*What the exercise asks*: Copy all the entries below exactly, but not the pictures.

*Supplied records*:

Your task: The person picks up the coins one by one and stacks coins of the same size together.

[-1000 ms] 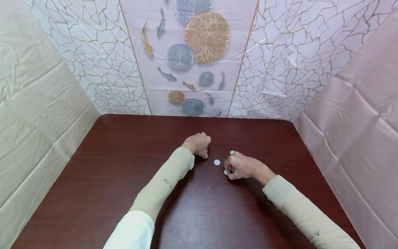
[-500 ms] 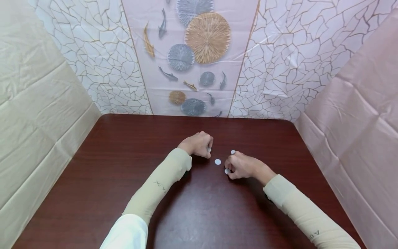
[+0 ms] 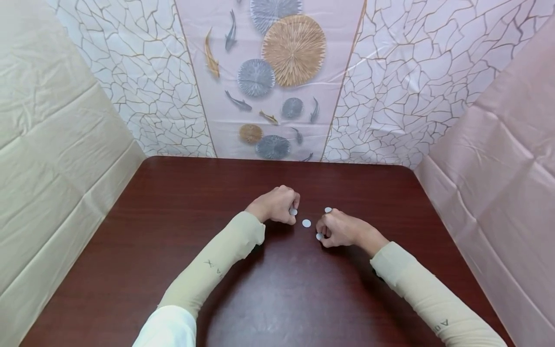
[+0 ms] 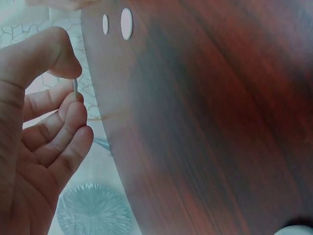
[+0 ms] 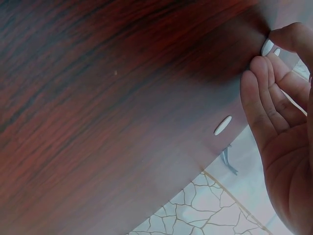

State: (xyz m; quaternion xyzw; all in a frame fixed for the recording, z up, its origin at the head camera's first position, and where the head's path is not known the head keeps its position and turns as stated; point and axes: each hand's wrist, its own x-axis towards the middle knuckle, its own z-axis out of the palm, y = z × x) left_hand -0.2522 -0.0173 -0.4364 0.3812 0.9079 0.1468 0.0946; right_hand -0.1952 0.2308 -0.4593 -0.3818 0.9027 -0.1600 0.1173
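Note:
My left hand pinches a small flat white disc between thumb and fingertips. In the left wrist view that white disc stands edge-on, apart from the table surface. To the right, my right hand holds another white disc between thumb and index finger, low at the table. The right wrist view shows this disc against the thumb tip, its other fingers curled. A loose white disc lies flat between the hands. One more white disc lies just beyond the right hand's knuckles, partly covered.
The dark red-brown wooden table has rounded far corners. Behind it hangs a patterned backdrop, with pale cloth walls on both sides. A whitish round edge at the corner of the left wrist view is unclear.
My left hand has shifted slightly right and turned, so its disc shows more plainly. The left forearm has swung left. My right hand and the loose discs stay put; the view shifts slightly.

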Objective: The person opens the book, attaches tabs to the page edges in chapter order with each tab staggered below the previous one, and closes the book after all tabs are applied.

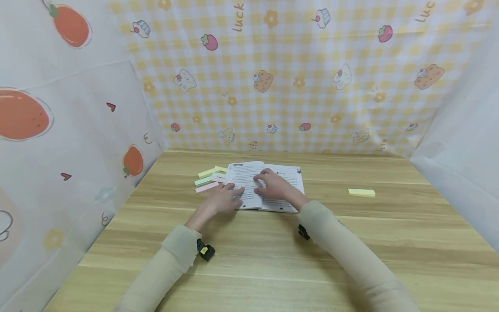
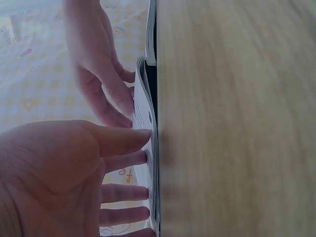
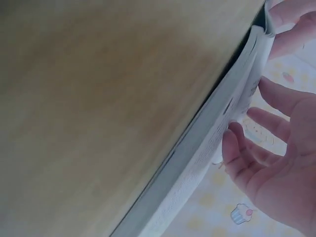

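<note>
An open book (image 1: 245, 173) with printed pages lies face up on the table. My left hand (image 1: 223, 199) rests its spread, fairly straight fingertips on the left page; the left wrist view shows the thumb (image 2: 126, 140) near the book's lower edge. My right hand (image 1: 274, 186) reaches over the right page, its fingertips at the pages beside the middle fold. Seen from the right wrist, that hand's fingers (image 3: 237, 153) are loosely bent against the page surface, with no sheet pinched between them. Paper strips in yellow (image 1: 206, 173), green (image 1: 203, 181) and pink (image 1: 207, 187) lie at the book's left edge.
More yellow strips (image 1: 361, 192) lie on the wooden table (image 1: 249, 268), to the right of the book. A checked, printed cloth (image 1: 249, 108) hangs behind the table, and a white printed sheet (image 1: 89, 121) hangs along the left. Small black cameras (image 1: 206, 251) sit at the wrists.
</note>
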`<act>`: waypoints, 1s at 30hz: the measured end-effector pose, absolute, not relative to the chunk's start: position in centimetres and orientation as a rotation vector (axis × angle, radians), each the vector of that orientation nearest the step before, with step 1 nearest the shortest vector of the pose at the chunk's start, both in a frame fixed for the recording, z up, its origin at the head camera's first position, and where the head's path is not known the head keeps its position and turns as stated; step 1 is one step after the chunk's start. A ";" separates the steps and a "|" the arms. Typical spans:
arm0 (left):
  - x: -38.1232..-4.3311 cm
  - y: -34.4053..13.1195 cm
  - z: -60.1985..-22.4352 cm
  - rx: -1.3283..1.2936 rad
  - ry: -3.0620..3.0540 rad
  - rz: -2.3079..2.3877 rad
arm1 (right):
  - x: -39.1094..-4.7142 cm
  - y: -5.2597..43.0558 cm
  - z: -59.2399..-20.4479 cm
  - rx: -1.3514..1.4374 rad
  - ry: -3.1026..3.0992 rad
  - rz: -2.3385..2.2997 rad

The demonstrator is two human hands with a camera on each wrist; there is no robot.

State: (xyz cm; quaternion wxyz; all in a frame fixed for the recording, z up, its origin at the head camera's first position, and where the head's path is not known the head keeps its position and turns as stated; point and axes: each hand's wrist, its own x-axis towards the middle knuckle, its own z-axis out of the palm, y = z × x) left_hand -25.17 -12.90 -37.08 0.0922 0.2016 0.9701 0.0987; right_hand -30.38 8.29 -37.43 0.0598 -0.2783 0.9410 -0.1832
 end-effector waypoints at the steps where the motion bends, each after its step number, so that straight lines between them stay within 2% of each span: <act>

*Solution for this problem*:
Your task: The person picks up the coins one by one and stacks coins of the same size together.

[-1000 ms] 
[-500 ms] 
[+0 ms] 
[+0 ms] 
[+0 ms] 

State: (xyz m; quaternion xyzw; all in a frame fixed for the recording, z up, its origin at the head camera's first position, and where the head's path is not known the head keeps its position and turns as stated; point and axes: each hand's wrist, its own x-axis towards the middle knuckle, its own z-axis out of the palm, y = z × x) left_hand -0.2522 -0.0173 -0.4364 0.3812 0.9079 0.1468 0.0946; right_hand -0.1952 0.2308 -0.4593 -0.3818 0.9027 -0.1600 0.1173
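Note:
My left hand pinches a small flat white disc between thumb and fingertips. In the left wrist view that white disc stands edge-on, apart from the table surface. To the right, my right hand holds another white disc between thumb and index finger, low at the table. The right wrist view shows this disc against the thumb tip, its other fingers curled. A loose white disc lies flat between the hands. One more white disc lies just beyond the right hand's knuckles, partly covered.
The dark red-brown wooden table has rounded far corners. Behind it hangs a patterned backdrop, with pale cloth walls on both sides. A whitish round edge at the corner of the left wrist view is unclear.
My left hand has shifted slightly right and turned, so its disc shows more plainly. The left forearm has swung left. My right hand and the loose discs stay put; the view shifts slightly.
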
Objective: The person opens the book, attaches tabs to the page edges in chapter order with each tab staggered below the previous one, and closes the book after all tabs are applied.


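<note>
An open book (image 1: 245, 173) with printed pages lies face up on the table. My left hand (image 1: 223, 199) rests its spread, fairly straight fingertips on the left page; the left wrist view shows the thumb (image 2: 126, 140) near the book's lower edge. My right hand (image 1: 274, 186) reaches over the right page, its fingertips at the pages beside the middle fold. Seen from the right wrist, that hand's fingers (image 3: 237, 153) are loosely bent against the page surface, with no sheet pinched between them. Paper strips in yellow (image 1: 206, 173), green (image 1: 203, 181) and pink (image 1: 207, 187) lie at the book's left edge.
More yellow strips (image 1: 361, 192) lie on the wooden table (image 1: 249, 268), to the right of the book. A checked, printed cloth (image 1: 249, 108) hangs behind the table, and a white printed sheet (image 1: 89, 121) hangs along the left. Small black cameras (image 1: 206, 251) sit at the wrists.
</note>
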`<act>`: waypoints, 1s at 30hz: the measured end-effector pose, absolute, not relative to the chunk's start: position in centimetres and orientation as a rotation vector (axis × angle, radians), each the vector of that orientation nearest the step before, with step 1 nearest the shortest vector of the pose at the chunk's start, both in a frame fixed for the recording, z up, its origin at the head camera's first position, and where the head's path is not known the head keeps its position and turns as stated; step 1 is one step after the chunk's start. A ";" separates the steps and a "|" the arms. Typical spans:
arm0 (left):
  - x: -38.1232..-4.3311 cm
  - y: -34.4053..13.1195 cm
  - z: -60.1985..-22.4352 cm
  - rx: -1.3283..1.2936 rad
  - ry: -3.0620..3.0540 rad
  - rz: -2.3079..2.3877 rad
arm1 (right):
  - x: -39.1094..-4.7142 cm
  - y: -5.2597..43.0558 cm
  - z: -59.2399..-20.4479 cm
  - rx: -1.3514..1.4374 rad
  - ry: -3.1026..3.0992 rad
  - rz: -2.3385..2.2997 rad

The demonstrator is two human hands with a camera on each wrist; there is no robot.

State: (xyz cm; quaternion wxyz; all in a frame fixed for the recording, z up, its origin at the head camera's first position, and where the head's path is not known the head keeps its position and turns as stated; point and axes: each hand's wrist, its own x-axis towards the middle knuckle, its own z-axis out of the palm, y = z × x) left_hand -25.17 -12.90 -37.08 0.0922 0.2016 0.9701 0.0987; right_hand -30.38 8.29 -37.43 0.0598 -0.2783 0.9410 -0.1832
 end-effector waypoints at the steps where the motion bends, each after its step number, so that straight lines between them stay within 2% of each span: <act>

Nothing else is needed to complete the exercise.